The banquets were well attended by everyone, including the local bootlegger, and the whiskey flowed freely, making them a social highlight. Mary Lee,  Walter and other community leaders were persuasive enough that they won the support of the Minister, who announced that the federal funding for the project (which was 50%) wouldn’t go ahead without the support of the community group  called SPOTA (Strathcona Property Owners and Tenants Association). 

Shirley Chan says this was the point at which they knew they were getting somewhere – their ‘aha!’ moment where they effectively became the fourth branch of Government sitting around the negotiation table. This was how they were able to get a permanent agreement, rather than just a delay of the inevitable bulldozers. Any decision that was made had to be agreed to by SPOTA as well as the Federal Government, Provincial Government and City of Vancouver, thanks to Minister Andras.

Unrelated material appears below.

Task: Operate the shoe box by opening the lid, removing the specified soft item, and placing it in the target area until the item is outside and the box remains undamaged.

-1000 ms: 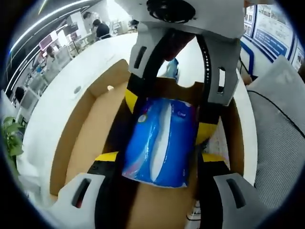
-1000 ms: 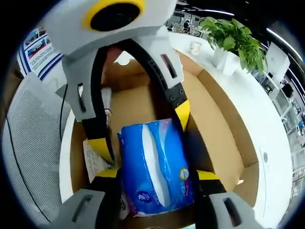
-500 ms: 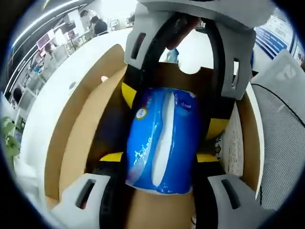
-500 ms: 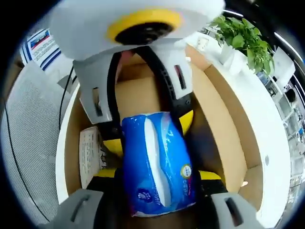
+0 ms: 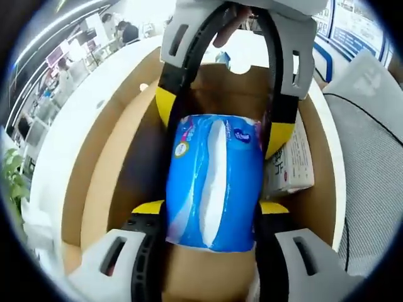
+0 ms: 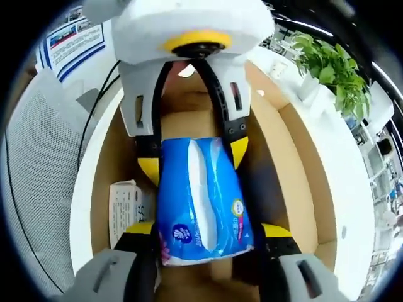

From the sounds of how formidable Walter and Mary Lee Chan were as campaigners, I bet they were seriously tough negotiators too. Eventually the freeway was not built and a revitalization of Strathcona was agreed to, ensuring that Vancouver’s downtown didn’t get the eyesore of an elevated freeway through the middle of it.

The revitalization plan wasn’t without its troubles, either (as getting everyone to agree on anything tends to be). The traffic-calming measures suggested by architect Bing Thom were met with complaints of ‘where will we park?’ and ‘we already can’t drive around here without traffic- you’ll make it worse'.

However they got through it, and instead of the Georgia viaduct being part one of a seven part junction of freeways that would have isolated the downtown core from East Vancouver, Vancouver got the unintentional benefit of a dense, walkable, liveable, more sustainable neighbourhood. And the key to making all of that happen was the connections Mary Lee Chan had within her community, and building a coalition within the community with shared food.